• What to produce: Please output the listing that follows exactly, but keep all images out.

• Information shown:
+--

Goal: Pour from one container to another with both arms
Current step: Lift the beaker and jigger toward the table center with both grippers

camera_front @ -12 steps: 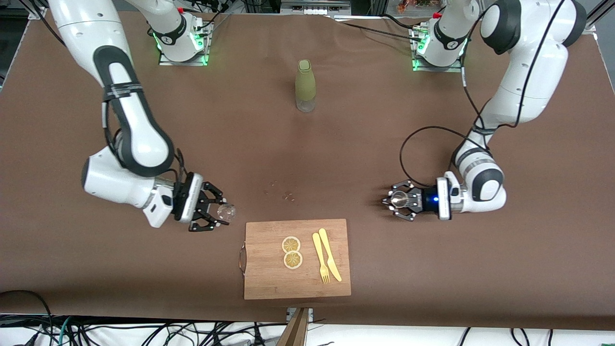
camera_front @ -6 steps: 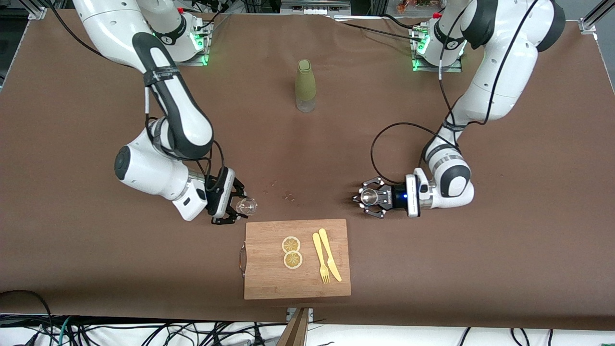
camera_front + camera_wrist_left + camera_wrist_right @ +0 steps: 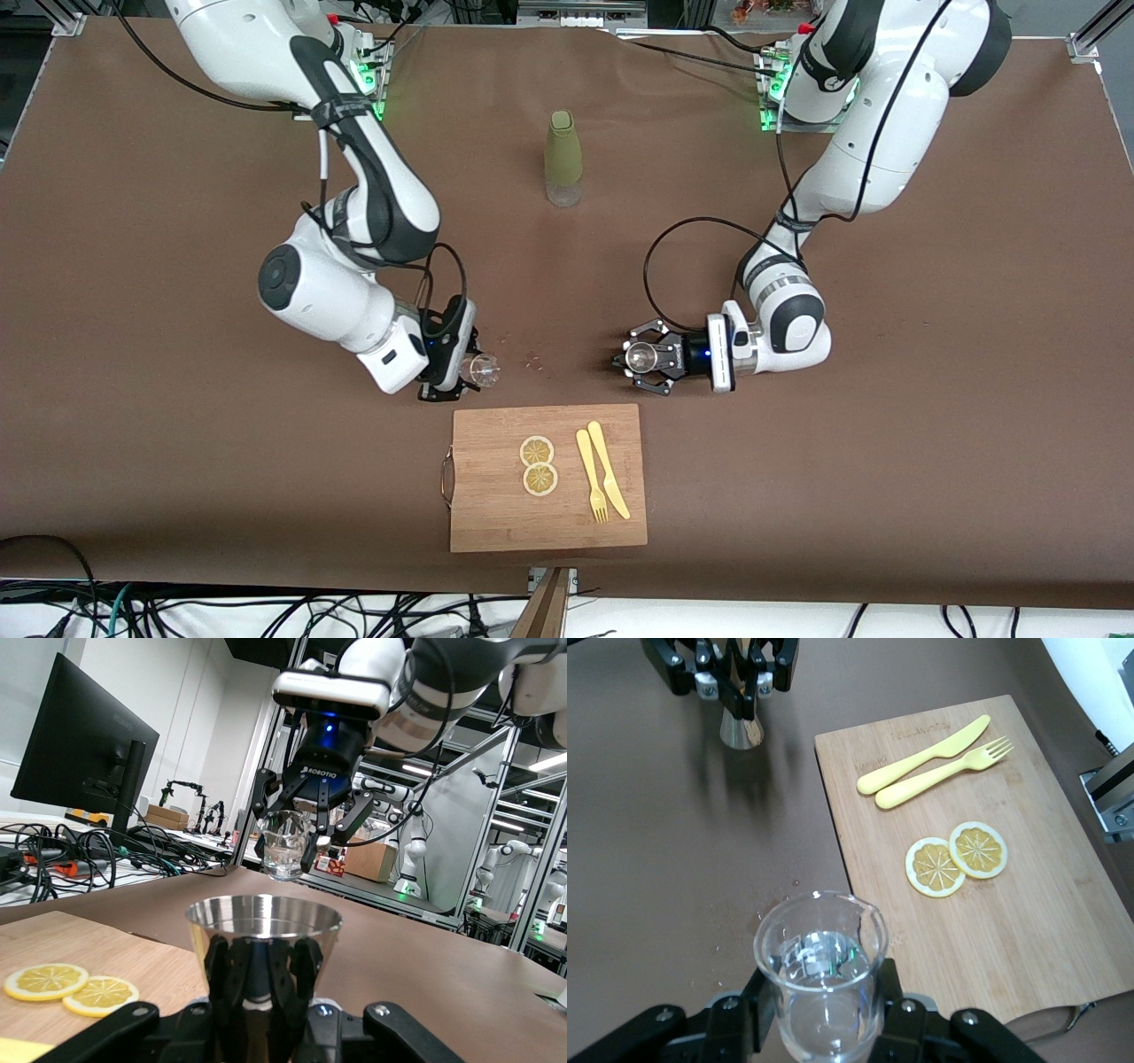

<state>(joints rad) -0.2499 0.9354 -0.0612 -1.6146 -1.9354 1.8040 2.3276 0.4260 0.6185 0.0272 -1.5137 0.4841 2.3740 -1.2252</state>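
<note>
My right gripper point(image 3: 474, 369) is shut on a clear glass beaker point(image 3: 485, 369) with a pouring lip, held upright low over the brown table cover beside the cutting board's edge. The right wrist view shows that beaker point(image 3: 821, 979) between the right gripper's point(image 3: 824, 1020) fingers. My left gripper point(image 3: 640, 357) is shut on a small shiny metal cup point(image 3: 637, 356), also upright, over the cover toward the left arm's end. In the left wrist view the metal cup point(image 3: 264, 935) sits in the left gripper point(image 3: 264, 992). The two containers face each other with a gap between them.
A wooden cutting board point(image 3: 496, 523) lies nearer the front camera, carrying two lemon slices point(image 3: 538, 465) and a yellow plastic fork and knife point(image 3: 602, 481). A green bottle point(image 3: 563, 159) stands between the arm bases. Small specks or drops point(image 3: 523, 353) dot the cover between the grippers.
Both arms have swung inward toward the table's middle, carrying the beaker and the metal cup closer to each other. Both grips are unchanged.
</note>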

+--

• Response:
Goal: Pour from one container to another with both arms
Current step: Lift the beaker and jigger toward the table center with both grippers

camera_front @ -12 steps: 
camera_front @ -6 steps: 
camera_front + camera_wrist_left + camera_wrist_right @ +0 steps: 

<state>(joints rad) -0.2499 0.9354 -0.0612 -1.6146 -1.9354 1.8040 2.3276 0.4260 0.6185 0.0272 -1.5137 0.4841 2.3740 -1.2252</state>
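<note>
My right gripper point(image 3: 474, 369) is shut on a clear glass beaker point(image 3: 485, 369) with a pouring lip, held upright low over the brown table cover beside the cutting board's edge. The right wrist view shows that beaker point(image 3: 821, 979) between the right gripper's point(image 3: 824, 1020) fingers. My left gripper point(image 3: 640, 357) is shut on a small shiny metal cup point(image 3: 637, 356), also upright, over the cover toward the left arm's end. In the left wrist view the metal cup point(image 3: 264, 935) sits in the left gripper point(image 3: 264, 992). The two containers face each other with a gap between them.
A wooden cutting board point(image 3: 496, 523) lies nearer the front camera, carrying two lemon slices point(image 3: 538, 465) and a yellow plastic fork and knife point(image 3: 602, 481). A green bottle point(image 3: 563, 159) stands between the arm bases. Small specks or drops point(image 3: 523, 353) dot the cover between the grippers.
Both arms have swung inward toward the table's middle, carrying the beaker and the metal cup closer to each other. Both grips are unchanged.
</note>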

What was requested is fully covered by this answer.